FIG. 1 shows a configuration example of a displacement detection system according to an embodiment of the present invention. Light 9 from the light source 1 such as a laser diode forms a light spot on the DUT 5 via the light projecting lens 3. The device under test 5 is displaced in the direction of displacement 13, and this displacement is detected by the displacement sensor 2. The positions of the DUT 5 are indicated by 6, 7, and 8.

The light spot projected on the object to be measured forms an image on the displacement sensor 2 via the imaging lens 4. The displacement sensor 2 is divided into seven from the sensor 20 to the sensor 26,
Each sensor independently outputs a signal proportional to the amount of received light.

When the object 5 is located at the position 6, the light 10 reflected by the object 5 passes through the imaging lens 4 and forms an image between the sensors 24 and 25. When the DUT 5 is at the position 7, the reflected light 11 forms an image between the sensor 23 and the sensor 24. When the DUT 5 is at the position 8,
The reflected light 12 forms an image between the sensor 22 and the sensor 23.

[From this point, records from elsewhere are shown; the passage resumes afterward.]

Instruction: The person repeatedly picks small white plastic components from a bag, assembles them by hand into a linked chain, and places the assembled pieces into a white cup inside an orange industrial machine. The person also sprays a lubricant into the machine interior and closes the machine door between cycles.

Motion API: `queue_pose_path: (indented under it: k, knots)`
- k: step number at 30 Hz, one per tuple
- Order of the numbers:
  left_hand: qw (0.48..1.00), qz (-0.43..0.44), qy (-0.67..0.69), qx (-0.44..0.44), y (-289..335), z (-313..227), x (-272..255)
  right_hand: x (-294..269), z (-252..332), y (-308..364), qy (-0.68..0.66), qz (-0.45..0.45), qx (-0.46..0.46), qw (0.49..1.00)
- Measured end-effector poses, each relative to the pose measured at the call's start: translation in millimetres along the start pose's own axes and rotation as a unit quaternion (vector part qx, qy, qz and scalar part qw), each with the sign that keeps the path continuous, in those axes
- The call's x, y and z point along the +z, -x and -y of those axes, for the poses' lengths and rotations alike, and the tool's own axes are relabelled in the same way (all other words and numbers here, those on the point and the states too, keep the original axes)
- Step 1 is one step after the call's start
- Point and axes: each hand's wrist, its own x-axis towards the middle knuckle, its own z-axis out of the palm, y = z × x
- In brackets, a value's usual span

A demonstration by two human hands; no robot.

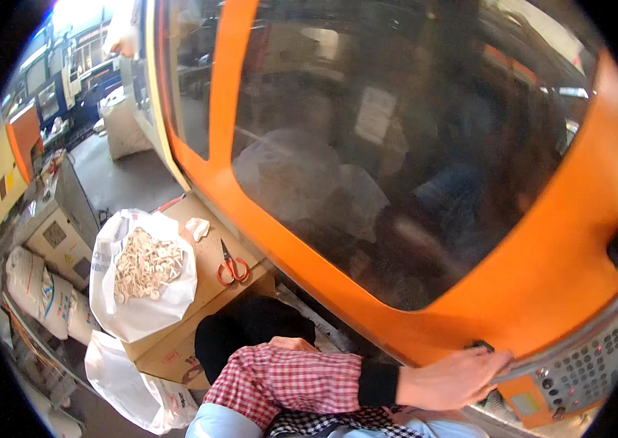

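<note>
right hand (455, 376) flat, open, on orange door (542, 277) lower edge beside keypad (586, 365) | left hand (290, 343) grip unclear | scissors (232, 269) on box (210, 288)

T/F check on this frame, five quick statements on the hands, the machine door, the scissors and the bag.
1. One hand rests at the lower edge of the orange machine door, beside the keypad panel. True.
2. The scissors have blue handles. False: the handles are orange-red.
3. The scissors lie on the cardboard box. True.
4. The white bag on the box is empty. False: it is open and holds a heap of small pale pieces.
5. The hand at the door holds the scissors. False: the scissors lie apart on the box, untouched.
</note>
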Motion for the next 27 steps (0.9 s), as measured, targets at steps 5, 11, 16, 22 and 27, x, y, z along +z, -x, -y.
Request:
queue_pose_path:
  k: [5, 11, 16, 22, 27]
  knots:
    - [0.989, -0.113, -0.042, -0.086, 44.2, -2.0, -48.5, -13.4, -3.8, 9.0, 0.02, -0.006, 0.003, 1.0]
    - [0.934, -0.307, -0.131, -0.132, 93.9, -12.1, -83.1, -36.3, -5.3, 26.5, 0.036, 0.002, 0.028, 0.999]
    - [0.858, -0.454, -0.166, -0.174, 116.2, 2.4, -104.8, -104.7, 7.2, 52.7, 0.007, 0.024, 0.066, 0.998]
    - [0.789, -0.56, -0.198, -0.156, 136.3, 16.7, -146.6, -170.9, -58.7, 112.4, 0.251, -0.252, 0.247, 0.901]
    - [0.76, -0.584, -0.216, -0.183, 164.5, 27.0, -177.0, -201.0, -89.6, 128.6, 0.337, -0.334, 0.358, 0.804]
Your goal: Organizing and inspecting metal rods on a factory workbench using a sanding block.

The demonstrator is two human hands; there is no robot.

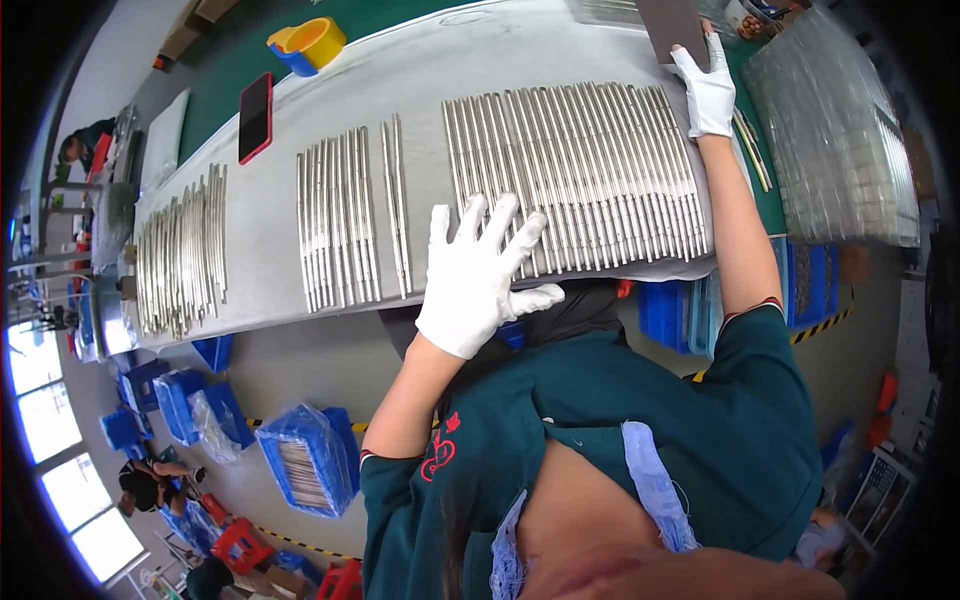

As described above, the displacement sensor 2 of the present embodiment
Has a wide measurement range for the displacement of the DUT 5. That is, since the conventional displacement sensor is a two-divided sensor, it has only a measurement range corresponding to, for example, the sensors 23 and 24 in FIG. 1 and can only detect the positions 6 to 8 of the measured object 5. In order to measure a larger displacement, the displacement measuring device is driven up and down in accordance with the height of the object to be measured or the like, and readjusted so that the optical image enters the measurement range of the sensors 23 and 24. Had to be measured.

On the other hand, the displacement sensor 2 of the present embodiment
Since the displacement range of optical imaging can be made large by a large number of sensors as shown in FIG. 1, even if the relative position between the displacement measuring device and the object 5 is fixed, the position of the object 5 shown in FIG. Larger displacements beyond positions 6 to 8 can be measured. Therefore, unlike the related art, the displacement measuring device is not driven up and down to refocus according to the displacement of the object 5. In addition, since a large number of small sensors for securing high resolution are used, high-resolution and wide-range measurement can be performed at high speed.

FIG. 2 shows a configuration of an optical displacement sensor according to an embodiment of the present invention. The displacement sensor 2 is, as described above,
The sensor 20 is divided into seven from the sensor 26, and each sensor independently outputs a signal corresponding to the amount of received light.

The output S20 of the sensor 20 is
0 is input to the negative input terminal, and the output S21 of the sensor 21
Is input to the positive input terminal of the differential amplifier 50. Therefore, the output S50 of the differential amplifier 50 is the difference between the output S21 of the sensor 21 and the output S20 of the sensor 20.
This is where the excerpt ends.